2. That jobs should be available to all family heads, not only because this will ensure that distribution of income will generally achieve subsistence consumption levels, but also because a job is something without which personality cannot develop.
3. That access to education should be increased and literacy ratios raised.
4. That the populace should be given an opportunity to participate in government.
5. That national independence should be achieved in the sense that the views of other governments do not largely predetermine one's own government's decisions. (Nixon in Colman and Nixon Economics of Change in Less Developed Countries)

There is explicitly in Seers a sequential aspect to this. As progress is made towards the economic goals, 'undernourishment, unemployment and inequality dwindle'..... 'educational and political aims become increasingly important objectives of development'.

== Selected works ==

- (1966) Twenty Leading Questions on the Teaching of Economics in The Teaching of Development Economics
- (1967) The Limitations of the Special Case, in Martin and Knapp, Teaching of Development Economics
- (1969) The Meaning of Development.
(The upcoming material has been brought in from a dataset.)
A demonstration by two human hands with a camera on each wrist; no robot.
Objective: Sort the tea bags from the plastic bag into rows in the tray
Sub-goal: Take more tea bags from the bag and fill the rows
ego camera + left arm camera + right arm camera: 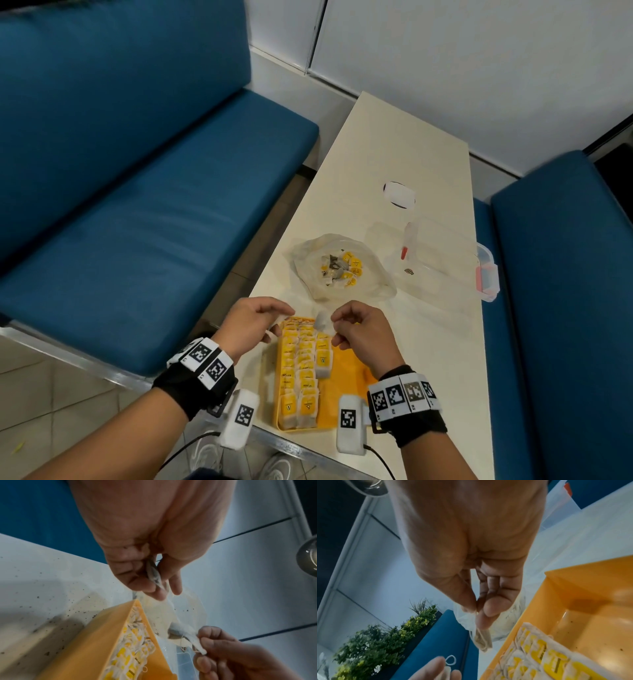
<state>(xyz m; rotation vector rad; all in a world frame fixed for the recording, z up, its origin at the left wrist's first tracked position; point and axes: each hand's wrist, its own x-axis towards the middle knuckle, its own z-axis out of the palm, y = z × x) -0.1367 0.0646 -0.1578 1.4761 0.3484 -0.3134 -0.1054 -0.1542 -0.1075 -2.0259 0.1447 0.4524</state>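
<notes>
Left hand: curled over the far left corner of the yellow plastic tray, pinching a small tag or bag; blur hides which.
Tea bag: a pale paper pouch pinched by thumb and finger, hanging long axis downward above the tray's far edge.
Right hand: holds that pouch; a thin string runs toward the left hand, faint.
Rows: yellow-tagged bags lie in columns running near to far, filling the tray's left half.
Crumpled clear plastic bag: beyond the tray, a few bags inside, contents indistinct.
</notes>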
International Development Review 11(4):3-4.
- (1970) New Approaches Suggested by the Colombia Employment Program, International Labour Review
- (1971) Development in a Divided World
- (1972) What are We Trying to Measure? Journal of Development Economics
- (1974) Redistribution with Growth (with Hollis Chenery)
- (1977) The New Meaning of Development, International Development Review
- (1977) Statistical needs for Development
- (1979) The Birth, Life and Death of Development Economics, Development and Change
- (1979) The Meaning of Development, with a Postscript. In Seers, Nafziger, Cruise O'Brien, & Bernstein
- (1979) with E. Wayne Nafziger, Donal Cruise O'Brien, & Henry Bernstein, Development Theory: Four Critical Studies. Ed. by David Lehmann. London:Frank Cass
- (1981) ed. Dependency Theory: A Critical Reassessment. London: Frances Pinter (Publishers) Ltd.
- (1981) 'Alternative Scenarios for Developing Countries: The Fundamental Issues'. In Bickley, Verner C. and Philip, Puthenparampil John (Editors). Cultural Relations in the Global Community: Problems and Prospects. New Delhi. Abhinav Publications.
- (1983) The Political Economy of Nationalism. New York: Oxford University Press.
- Also Editor of several key journals, including Oxford Economic Papers, The Economic Journal, Journal of Development Studies and IDS Bulletin.

Dudley was married to Patrica Seers with which they had three daughters, Pauline, Andina, Susan and a son, Phillip.
These in turn created 9 grandchildren.

He was appointed CMG in the 1975 Birthday Honours.